# [EXERCISE DESCRIPTION]
Somewhere below is a line with "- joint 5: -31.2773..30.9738" and, later, a line with "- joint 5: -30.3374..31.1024"; repeat those two lines and all the lines between them, exactly as they are.

(Stored data)
#####
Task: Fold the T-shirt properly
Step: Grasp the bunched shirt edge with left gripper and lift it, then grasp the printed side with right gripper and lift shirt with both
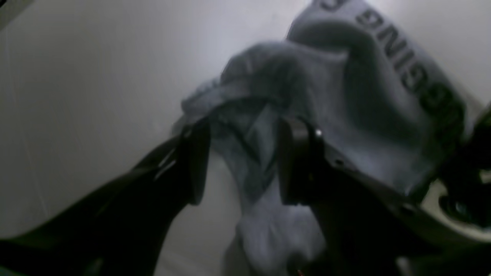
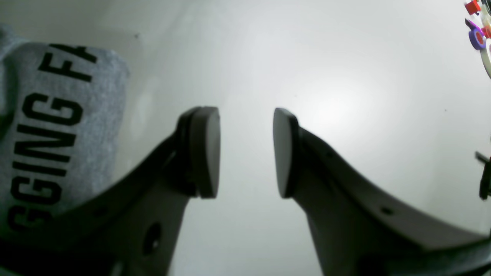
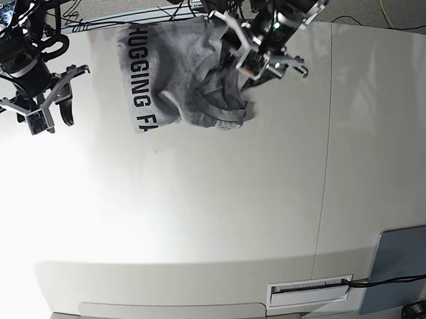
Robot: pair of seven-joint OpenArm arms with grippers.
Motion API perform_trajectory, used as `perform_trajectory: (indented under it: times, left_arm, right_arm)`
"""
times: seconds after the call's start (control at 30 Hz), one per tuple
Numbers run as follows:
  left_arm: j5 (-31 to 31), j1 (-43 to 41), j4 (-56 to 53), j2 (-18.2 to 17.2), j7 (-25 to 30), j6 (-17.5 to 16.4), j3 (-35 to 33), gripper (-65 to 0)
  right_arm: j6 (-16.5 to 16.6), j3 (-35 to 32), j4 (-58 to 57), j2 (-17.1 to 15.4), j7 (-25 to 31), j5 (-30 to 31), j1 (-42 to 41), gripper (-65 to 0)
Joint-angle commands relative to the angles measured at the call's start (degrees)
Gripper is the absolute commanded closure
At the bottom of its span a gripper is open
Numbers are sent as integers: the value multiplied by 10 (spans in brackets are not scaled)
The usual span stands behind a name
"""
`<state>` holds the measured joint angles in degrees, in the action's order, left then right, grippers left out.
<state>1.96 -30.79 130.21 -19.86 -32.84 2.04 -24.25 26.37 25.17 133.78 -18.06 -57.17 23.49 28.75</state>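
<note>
At the far edge of the table (image 3: 201, 203), in the base view, we find the left gripper (image 3: 246, 73) over the crumpled side of the T-shirt (image 3: 187, 75). In its wrist view the two dark pads (image 1: 197, 161) stand apart, with a bunched fold of grey cloth lying in the gap between them. The picture is blurred; we cannot tell whether the pads press the cloth or merely flank it. We read the jaws as parted, released rather than clenched. Beyond the fold the shirt rises in a rumpled heap, and black block letters run along its edge.

The right gripper (image 2: 246, 153) hangs over bare table, well apart from the other. Its pads (image 2: 205, 151) are spread with nothing between them, only pale tabletop showing through the gap. To its side we see a flat part of the shirt with the black lettering face up.

From the base view the shirt lies near the far table edge, between the two arms: flat and lettered toward the right arm, gathered into folds under the left. A grey-blue panel (image 3: 401, 267) sits at the near corner, well away from the shirt. Small coloured objects (image 2: 479, 27) show at the frame corner in the right wrist view; too small to identify.
</note>
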Motion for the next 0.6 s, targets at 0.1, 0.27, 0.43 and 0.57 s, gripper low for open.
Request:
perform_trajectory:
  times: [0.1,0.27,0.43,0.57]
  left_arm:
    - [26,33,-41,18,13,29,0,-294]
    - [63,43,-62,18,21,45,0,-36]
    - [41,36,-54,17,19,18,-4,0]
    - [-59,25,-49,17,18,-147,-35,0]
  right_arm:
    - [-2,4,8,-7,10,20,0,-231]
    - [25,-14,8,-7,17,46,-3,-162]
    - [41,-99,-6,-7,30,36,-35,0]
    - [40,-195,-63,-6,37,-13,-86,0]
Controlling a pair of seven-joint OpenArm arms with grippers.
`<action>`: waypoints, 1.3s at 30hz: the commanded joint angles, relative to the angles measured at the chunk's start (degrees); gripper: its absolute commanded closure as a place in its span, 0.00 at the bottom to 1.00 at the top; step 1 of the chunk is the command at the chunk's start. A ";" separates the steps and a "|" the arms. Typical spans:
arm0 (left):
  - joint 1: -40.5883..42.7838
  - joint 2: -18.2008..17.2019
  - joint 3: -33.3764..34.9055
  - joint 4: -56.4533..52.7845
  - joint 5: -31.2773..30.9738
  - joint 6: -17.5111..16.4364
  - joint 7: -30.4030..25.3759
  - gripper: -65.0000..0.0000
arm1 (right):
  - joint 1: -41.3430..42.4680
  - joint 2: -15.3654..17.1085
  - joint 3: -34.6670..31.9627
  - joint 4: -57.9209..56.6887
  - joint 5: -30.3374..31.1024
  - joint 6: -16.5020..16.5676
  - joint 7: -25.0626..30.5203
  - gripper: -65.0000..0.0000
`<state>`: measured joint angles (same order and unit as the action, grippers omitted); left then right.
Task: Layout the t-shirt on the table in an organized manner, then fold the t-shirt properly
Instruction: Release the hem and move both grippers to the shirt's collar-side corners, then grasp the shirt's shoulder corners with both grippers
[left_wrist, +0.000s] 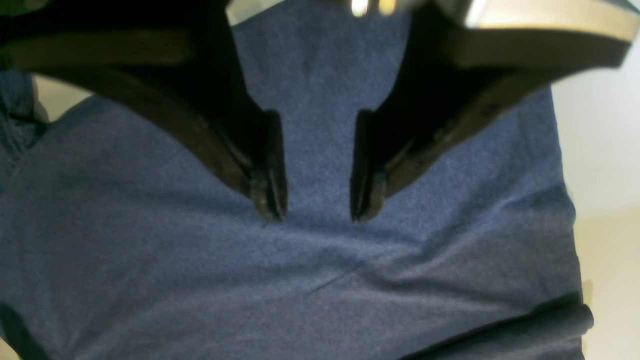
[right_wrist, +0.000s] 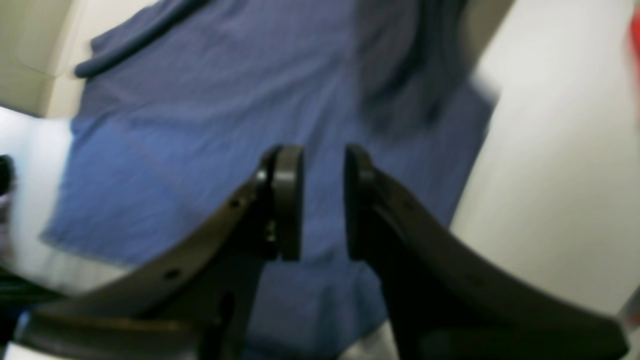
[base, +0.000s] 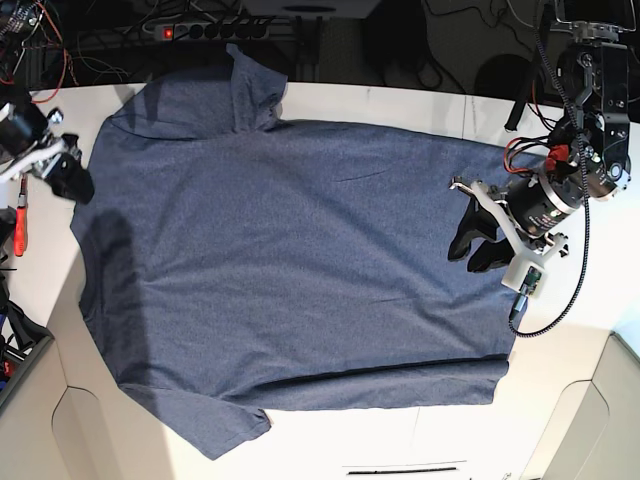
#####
# [ANSWER FOR THIS EXERCISE]
  - joint 5: -31.2773..30.9738
  - joint 6: -17.5111..16.4364
  - joint 7: -30.4030..25.3759
  - gripper: -65.0000..0.0000
arm1 (right):
  - joint 1: -41.3430..42.4680
  - joint 2: -15.3654..17.1085
  - joint 3: -34.6670..31.9627
  - joint 4: -57.9209..56.6887
  - joint 5: -30.3374..31.1024

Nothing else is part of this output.